More....
I usually have a
27-29 day cycle. As of today my period is 6 days late.So in TTC terms I guess
that would be about 20 dpo right? (O day is day 14 so add regualr fourteen days
til AF and the six Im late?) Since like four days before AF was suppose to arrive
my one nipple started to get pretty itchy and they were both sore and
tingly.While the itching in the one nipple is gone when I was examining them in
the mirror I noticed that the very TIPS of my nipples appear very light in
color compared to the rest. is that normal, and can something other than PG
cause that? I been feeling crampy since about the same time the nipple itching
started. Two days ago I wiped and there was a TINY bit of brownish pinky tinged
vaginal discharge and there has been nothing at all since. I've been peeing
about every 20 minutes to half hour. I normally drink plenty of fluids but this
is totally ridiculous. I've been pretty tired, like not to have to take a nap,
but in the morning I have a really hard time waking up. And I've been totally
hungry like starving hungry for some reason. What are your thoughts. while I am
going to get tested, I really think I am pregnant. I just feel like I am and
thats all there is to it. Is that crazy?
Tuesday, 25 Mar
I forgot to mention the acne! Im totally breaking out on my chin, my back and shoulders. I rarely if ever get a pimple let alone break out.
Wednesday, 26 Mar
Well, I went to the store today and bought a HPT. I just stared at it pretty much all day LOL. That little stick held my entire fate, and I wasn `t about to take it lightly. A while ago, I did the deed. Its positive. From now on my life will be completely changed.

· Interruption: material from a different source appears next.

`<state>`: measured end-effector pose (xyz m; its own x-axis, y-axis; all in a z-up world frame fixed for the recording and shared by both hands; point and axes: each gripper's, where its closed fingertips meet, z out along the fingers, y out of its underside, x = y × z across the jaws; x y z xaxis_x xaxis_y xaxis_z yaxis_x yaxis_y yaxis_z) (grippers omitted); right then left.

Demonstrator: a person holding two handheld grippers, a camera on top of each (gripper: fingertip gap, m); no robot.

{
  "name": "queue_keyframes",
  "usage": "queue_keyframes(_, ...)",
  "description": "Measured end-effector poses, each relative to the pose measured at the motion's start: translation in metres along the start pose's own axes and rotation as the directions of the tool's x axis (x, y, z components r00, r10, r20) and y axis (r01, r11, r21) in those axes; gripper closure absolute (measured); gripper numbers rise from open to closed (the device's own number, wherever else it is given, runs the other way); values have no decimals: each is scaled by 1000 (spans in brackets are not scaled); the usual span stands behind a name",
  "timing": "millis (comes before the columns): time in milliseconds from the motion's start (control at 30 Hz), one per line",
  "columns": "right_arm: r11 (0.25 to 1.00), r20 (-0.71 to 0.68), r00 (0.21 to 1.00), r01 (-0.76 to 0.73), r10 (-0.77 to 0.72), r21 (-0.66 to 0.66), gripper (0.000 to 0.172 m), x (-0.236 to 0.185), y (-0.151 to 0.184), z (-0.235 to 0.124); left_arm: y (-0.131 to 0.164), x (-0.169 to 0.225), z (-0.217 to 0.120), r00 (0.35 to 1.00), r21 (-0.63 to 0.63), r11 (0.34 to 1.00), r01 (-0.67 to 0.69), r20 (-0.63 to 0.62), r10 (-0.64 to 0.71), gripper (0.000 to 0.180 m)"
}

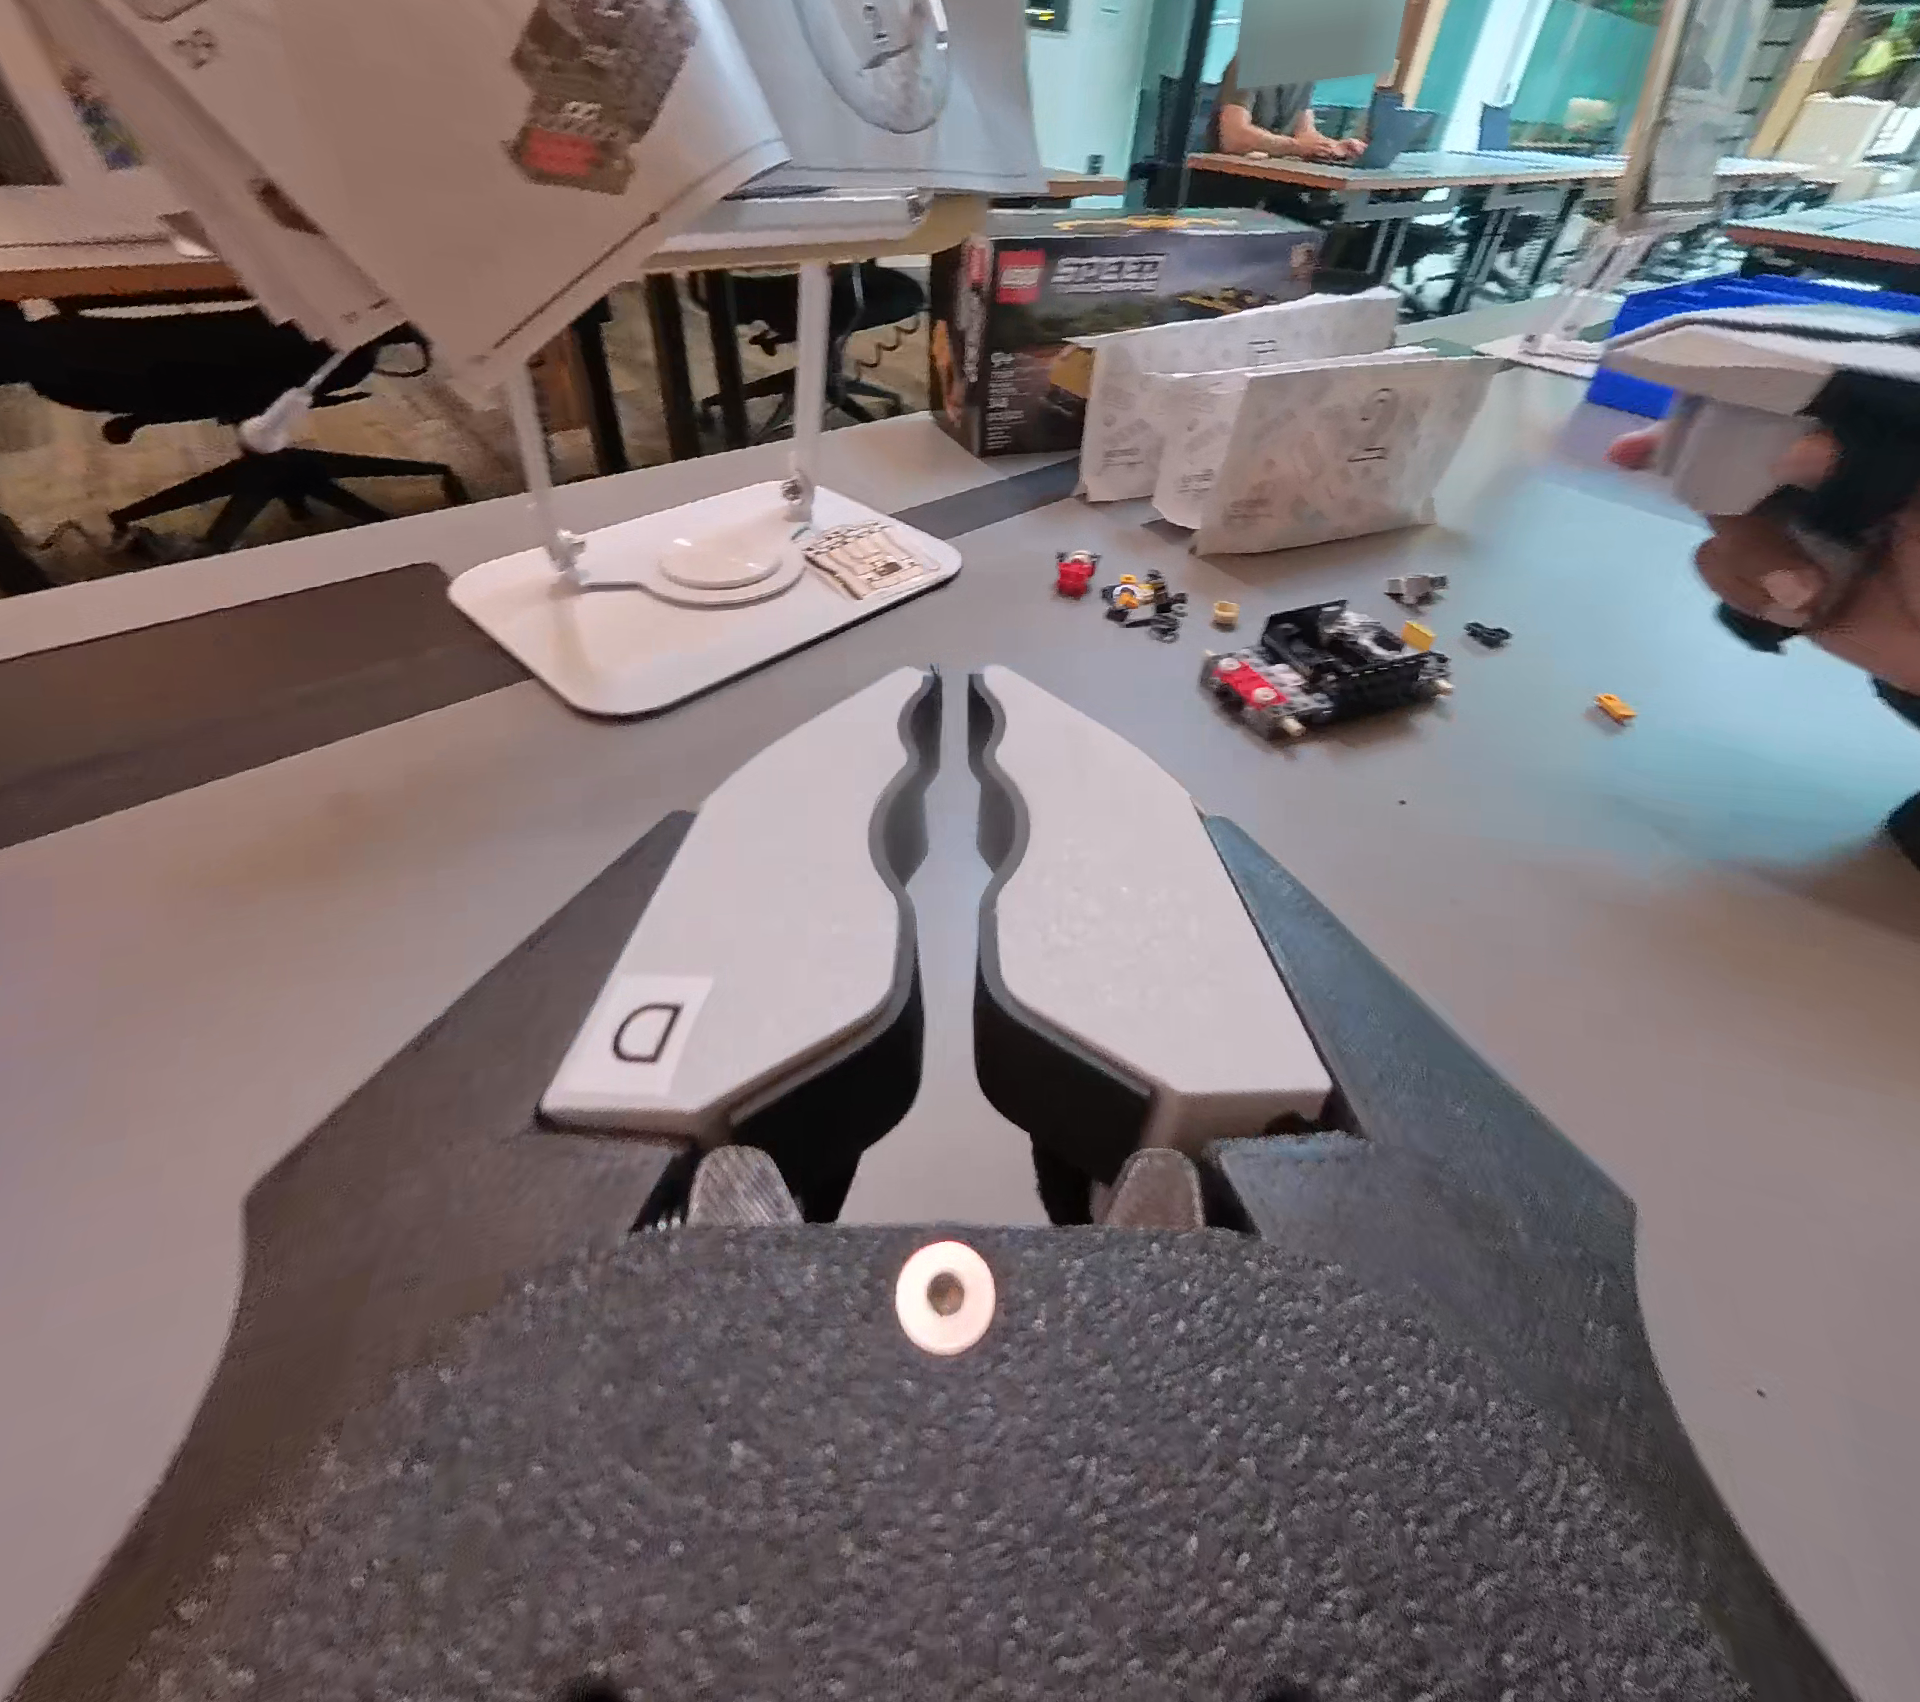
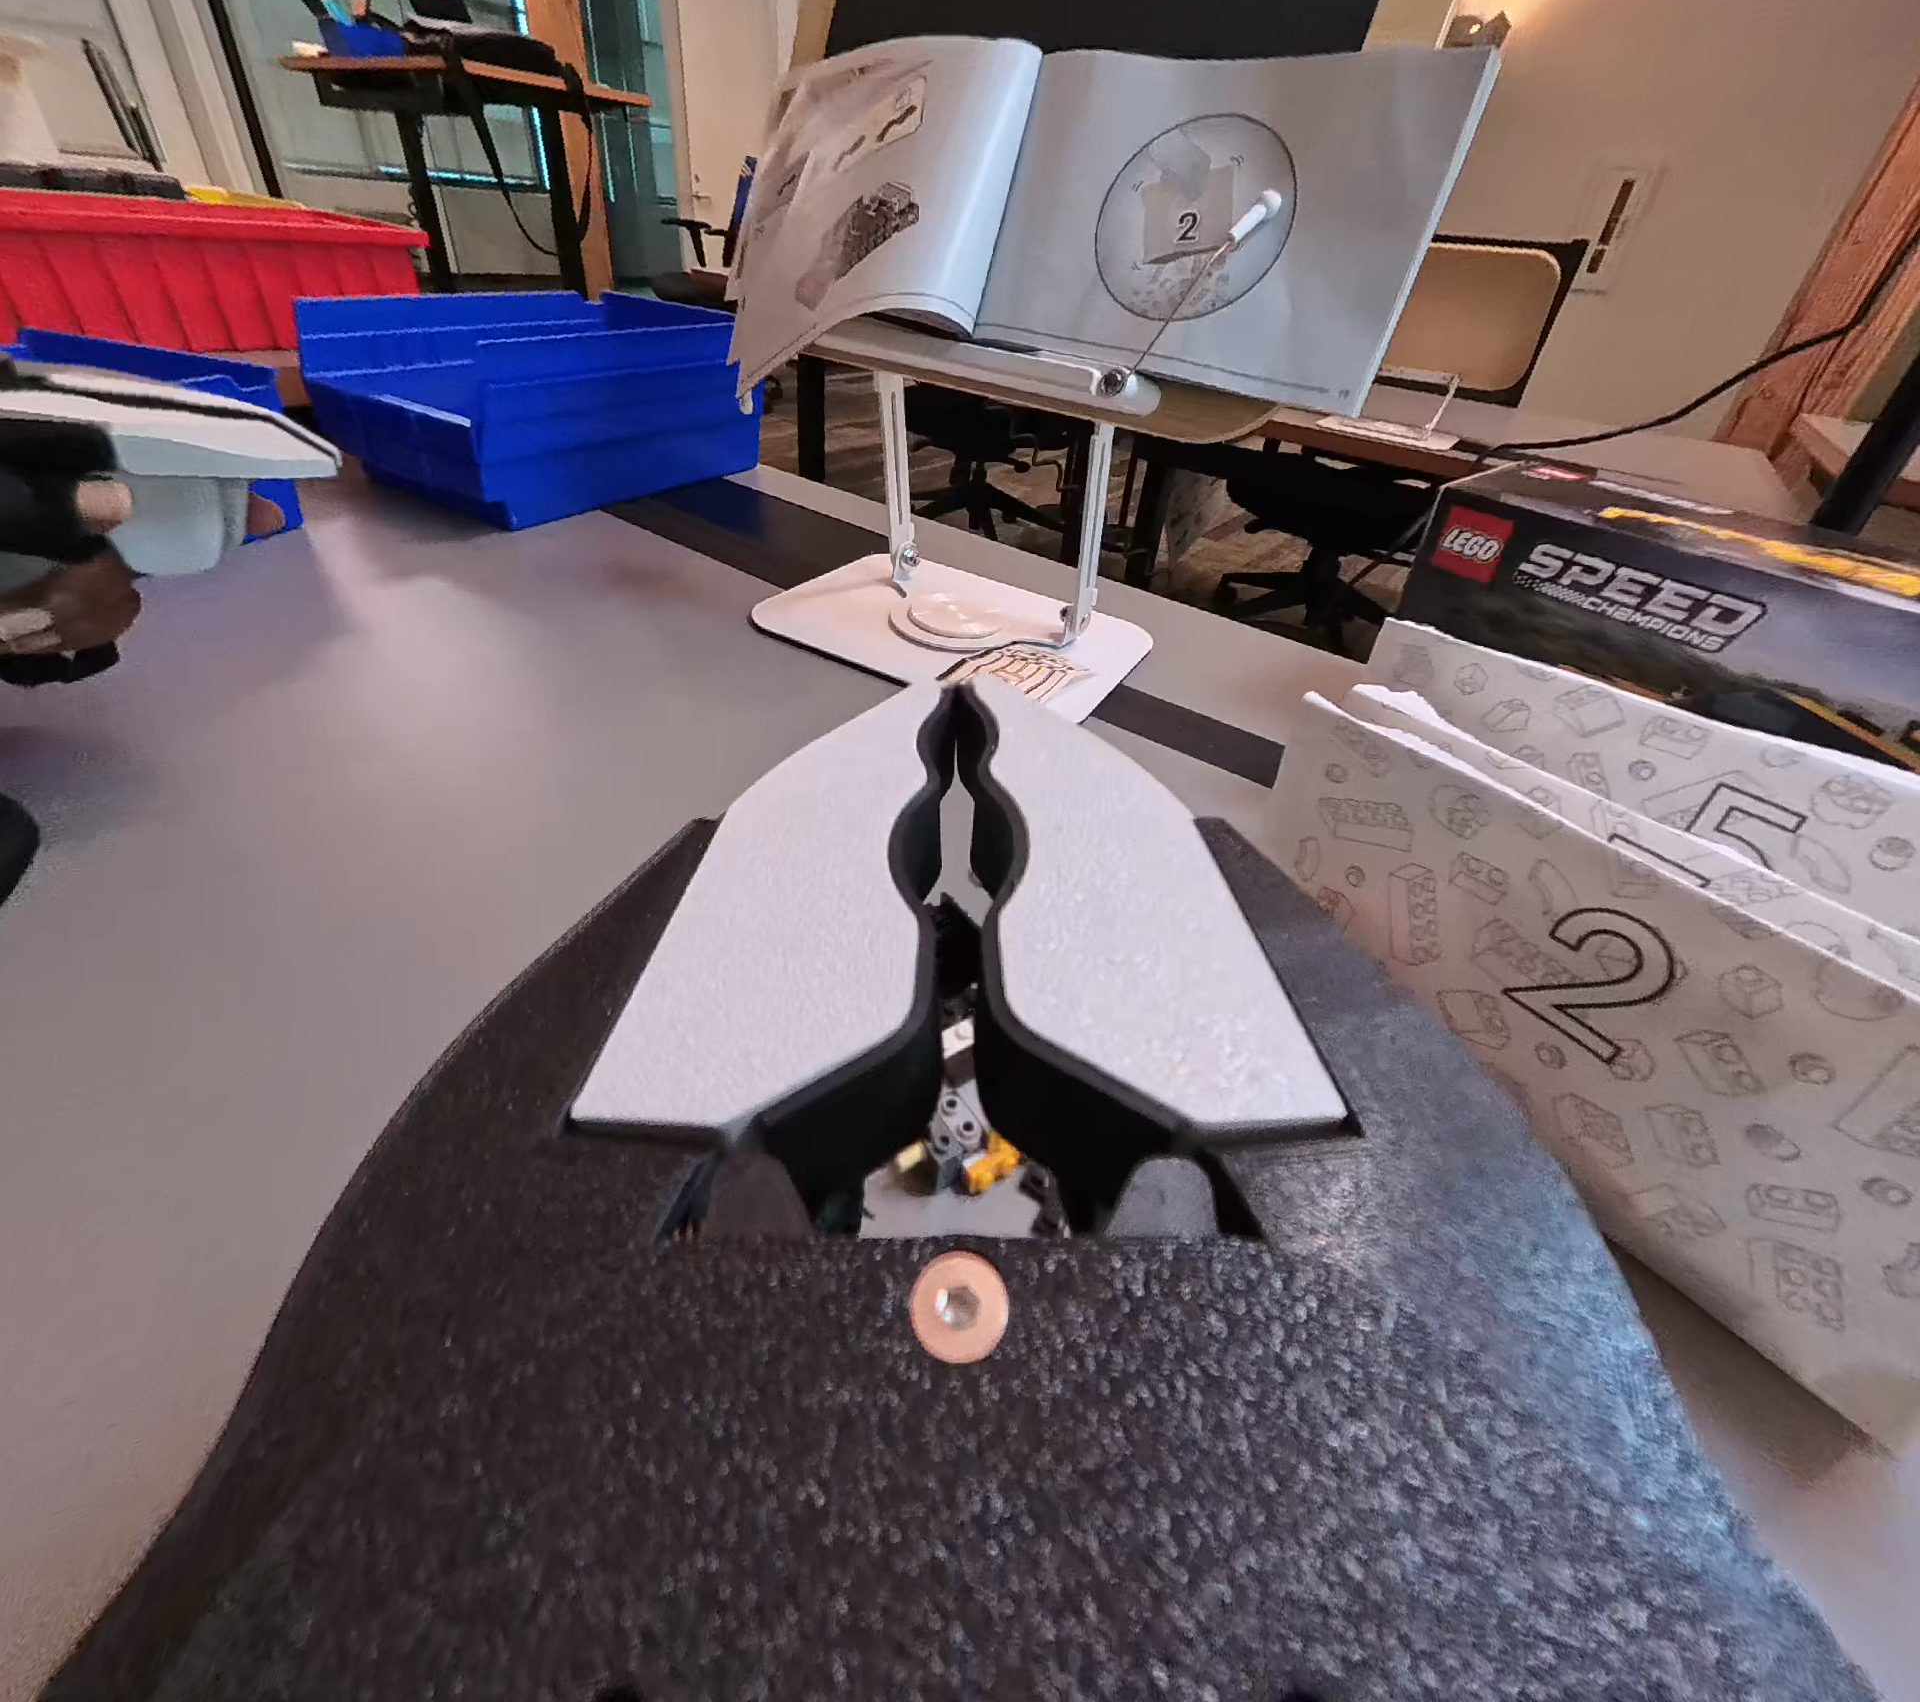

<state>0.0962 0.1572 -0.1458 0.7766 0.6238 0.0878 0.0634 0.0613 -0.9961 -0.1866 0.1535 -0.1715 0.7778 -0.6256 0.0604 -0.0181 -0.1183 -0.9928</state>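
Observation:
My left gripper (image 1: 954, 678) hovers low over the grey table (image 1: 1455, 977). Its fingertips stand slightly apart with nothing between them. A white book stand base (image 1: 623, 634) lies just ahead of it. A partly built black and red brick car (image 1: 1325, 665) sits to its right among small loose pieces (image 1: 1143, 592). My right gripper (image 2: 956, 694) is shut, its fingertips touching with nothing seen between them. It points at the stand base (image 2: 831, 613) and a sticker sheet (image 2: 1023, 670). Loose bricks (image 2: 966, 1153) show on the table beneath its fingers.
An open instruction booklet (image 2: 1195, 229) rests on the stand. Printed white paper bags (image 2: 1610, 977) and a dark set box (image 2: 1662, 603) stand on the right. Blue bins (image 2: 520, 405) and a red bin (image 2: 187, 260) sit at the back left. A person sits at a far desk (image 1: 1278, 125). The gap from one gripper's tips to the other's is roughly 30 centimeters.

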Motion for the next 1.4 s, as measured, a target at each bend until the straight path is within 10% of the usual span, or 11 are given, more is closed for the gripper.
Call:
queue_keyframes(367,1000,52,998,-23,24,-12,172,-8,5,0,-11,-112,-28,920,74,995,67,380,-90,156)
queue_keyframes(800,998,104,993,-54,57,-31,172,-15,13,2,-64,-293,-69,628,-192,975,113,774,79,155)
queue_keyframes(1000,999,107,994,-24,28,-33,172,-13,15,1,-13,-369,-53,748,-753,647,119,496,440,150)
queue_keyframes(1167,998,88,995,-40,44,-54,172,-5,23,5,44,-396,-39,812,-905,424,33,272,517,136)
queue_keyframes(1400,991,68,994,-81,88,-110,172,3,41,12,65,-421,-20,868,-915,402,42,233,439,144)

The father and I, never had a romantic relationship. I had broken up with my long term b/f a few months ago.I had met the father recently and we became friends. Nothing more. I guess it had been a while for the both of us, so we decided we would do the deed, and that would be that. No strings attached.Unfortunately, I did something I never have done with a partner I wasn't committed to. I totally forgot to use protection. He did too I guess or else he didn't want to use any. Anyways, I am pregnant. I just knew it too.Its such a bittersweet thing. All my life I have always known I wanted to become a mother. I also knew that I wanted to find someone special to have a child with. My first dream came true. The other not so much. I know that I will never have enough chemistry with this guy to ever be in a romantic relationship with him, so I have made the decision to be a single parent. I haven't told him yet. I'm in a bit of shock right now.
Thursday, 27 Mar
Haven `t told a soul about this yet...well except the people on here...my ex is going to be CRUSHED this breakup wasn `t meant to last forever. I `m sure he won `t understand though. Single parent-hood here I come. Like it or lump it I suppose....knowing how hard it is to find a good man when you have a child already. I spose when he will come along he will be a great guy though...guys who accept such things usually are. Right now though, I just want to be held in someones arms. Guess it will be a while until that happens though.... :(
Saturday, 29 Mar
Oh my....morning sickness...well not quite...haven `t hugged my toilet yet, but boy I sure feel queasy
Monday, 31 Mar
Miscarried.
Monday, 31 Mar
Something I `ve only known I `ve had for a few days is quickly gone. If I would have had my baby I would of loved my little angel like nothing else. However, it helps me to think that God probably knew it wasn `t the time for me, so he took my angel and gave him to someone who was ready.... I `m very spiritual that way.
Monday, 31 Mar
I think Im going to stay on here for a little while, I like the people here and I may have questions about whats going on with my body.